(Note: Ezra has NOT been pleased with the progress of the Senate's negotiations lately....)
The team of 10 reaches a deal on the public option<snip>
The details will be important here. What are the conditions for the non-profit plans? How many of them do there need to be? What's the regulation look like? When does the Medicare buy-in start? But assuming those pieces don't come in much worse than expected,
the combination of national non-profits and a Medicare buy-in seems like a pretty good deal. Better by far than what Democrats looked likely to get a week ago. And more likely, by far, to seed health-care reform with scalable experiments. A public option partnered with Medicare might have been better than these policies, but national non-profits and direct competition between Medicare and insurers is more promising than the compromised public plans that succeeded the initial policy idea. In fact, it's like we split the idea into two parts.

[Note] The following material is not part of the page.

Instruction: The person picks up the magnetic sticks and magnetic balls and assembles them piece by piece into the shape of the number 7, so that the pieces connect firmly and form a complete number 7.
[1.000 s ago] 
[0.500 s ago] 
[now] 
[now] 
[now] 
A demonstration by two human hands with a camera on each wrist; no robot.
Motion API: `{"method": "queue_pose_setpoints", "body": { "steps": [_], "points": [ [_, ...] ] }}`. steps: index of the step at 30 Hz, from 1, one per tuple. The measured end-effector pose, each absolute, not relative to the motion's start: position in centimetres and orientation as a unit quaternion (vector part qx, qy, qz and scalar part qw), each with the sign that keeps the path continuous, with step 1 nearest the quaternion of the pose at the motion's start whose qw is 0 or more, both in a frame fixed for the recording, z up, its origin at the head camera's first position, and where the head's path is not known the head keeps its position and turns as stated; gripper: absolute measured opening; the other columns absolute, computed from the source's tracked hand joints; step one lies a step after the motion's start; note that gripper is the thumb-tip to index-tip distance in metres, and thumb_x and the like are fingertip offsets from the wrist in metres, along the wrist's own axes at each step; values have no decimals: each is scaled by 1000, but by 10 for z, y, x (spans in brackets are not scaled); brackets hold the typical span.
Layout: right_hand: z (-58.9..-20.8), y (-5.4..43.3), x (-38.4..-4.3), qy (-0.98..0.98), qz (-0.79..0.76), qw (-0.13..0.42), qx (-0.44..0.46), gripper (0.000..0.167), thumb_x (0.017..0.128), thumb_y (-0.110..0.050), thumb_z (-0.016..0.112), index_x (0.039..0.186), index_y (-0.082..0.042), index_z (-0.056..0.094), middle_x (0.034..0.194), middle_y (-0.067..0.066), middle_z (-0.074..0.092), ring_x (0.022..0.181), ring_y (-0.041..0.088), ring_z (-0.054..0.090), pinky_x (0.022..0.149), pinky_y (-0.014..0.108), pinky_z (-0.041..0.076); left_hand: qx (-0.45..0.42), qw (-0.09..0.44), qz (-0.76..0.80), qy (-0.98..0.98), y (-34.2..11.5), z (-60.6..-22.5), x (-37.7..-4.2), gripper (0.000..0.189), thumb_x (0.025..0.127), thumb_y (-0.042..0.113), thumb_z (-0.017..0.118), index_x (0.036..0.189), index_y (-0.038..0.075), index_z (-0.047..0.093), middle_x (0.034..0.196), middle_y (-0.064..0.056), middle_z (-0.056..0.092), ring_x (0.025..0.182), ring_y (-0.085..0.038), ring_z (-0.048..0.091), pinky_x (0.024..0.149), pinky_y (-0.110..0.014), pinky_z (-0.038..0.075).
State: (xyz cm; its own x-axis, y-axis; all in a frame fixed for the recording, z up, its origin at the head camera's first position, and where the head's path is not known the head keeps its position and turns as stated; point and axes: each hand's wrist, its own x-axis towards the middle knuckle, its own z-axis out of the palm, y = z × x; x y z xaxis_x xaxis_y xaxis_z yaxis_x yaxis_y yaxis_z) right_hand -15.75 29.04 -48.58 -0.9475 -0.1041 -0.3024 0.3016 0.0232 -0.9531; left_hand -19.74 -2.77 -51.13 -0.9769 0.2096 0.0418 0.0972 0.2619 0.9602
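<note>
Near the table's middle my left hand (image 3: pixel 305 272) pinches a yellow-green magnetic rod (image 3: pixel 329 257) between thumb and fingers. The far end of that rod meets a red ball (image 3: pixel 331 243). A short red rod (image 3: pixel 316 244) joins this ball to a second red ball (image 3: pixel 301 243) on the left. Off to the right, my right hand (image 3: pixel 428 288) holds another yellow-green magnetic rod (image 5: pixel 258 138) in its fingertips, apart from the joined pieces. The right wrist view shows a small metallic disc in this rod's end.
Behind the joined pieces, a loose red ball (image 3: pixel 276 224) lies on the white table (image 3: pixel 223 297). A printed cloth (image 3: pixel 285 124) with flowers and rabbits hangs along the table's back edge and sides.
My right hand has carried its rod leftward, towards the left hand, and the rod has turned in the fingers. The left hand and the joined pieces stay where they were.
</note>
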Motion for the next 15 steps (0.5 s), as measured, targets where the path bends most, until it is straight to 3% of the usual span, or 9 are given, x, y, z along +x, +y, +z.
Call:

The national non-profits are not exactly like, but not that far from, the compromised public plan in the House version of the bill. They won't be publicly run, but with the OPM regulating them tightly and carefully choosing which offerings are accepted into the market, the impact might not be that different in practice. They're like publicly-regulated utilities more than private plans, and they have the advantages of offering a single product nationally and being freed from the profit motive, both of which were key to the theory of the public option.
Indeed, these look a lot like the semi-private insurers that function well in Germany, Sweden, and the Netherlands, among others.Meanwhile, the Medicare buy-in lets people in the broader insurance market see what national bargaining power can do for individual premiums. Right now, Medicare's rates are largely hidden, as no one pays premiums, and so no one can really compare it to private offerings. But if the premiums become visible, and Medicare's superior bargaining power is capable of offering rates 20 to 30 percent lower than its private competitors can muster, we'll see how long it is before representatives begin getting calls from 50-year-olds who'd like the opportunity to exchange money in return for insurance as good as what 55-year-olds can get.
http://voices.washingtonpost.com/ezra-klein/2009/12/the_team_of_10_reaches_a_deal.html Is anyone else starting to wonder.... what took them so long to get something that was apparently BETTER than what they had before?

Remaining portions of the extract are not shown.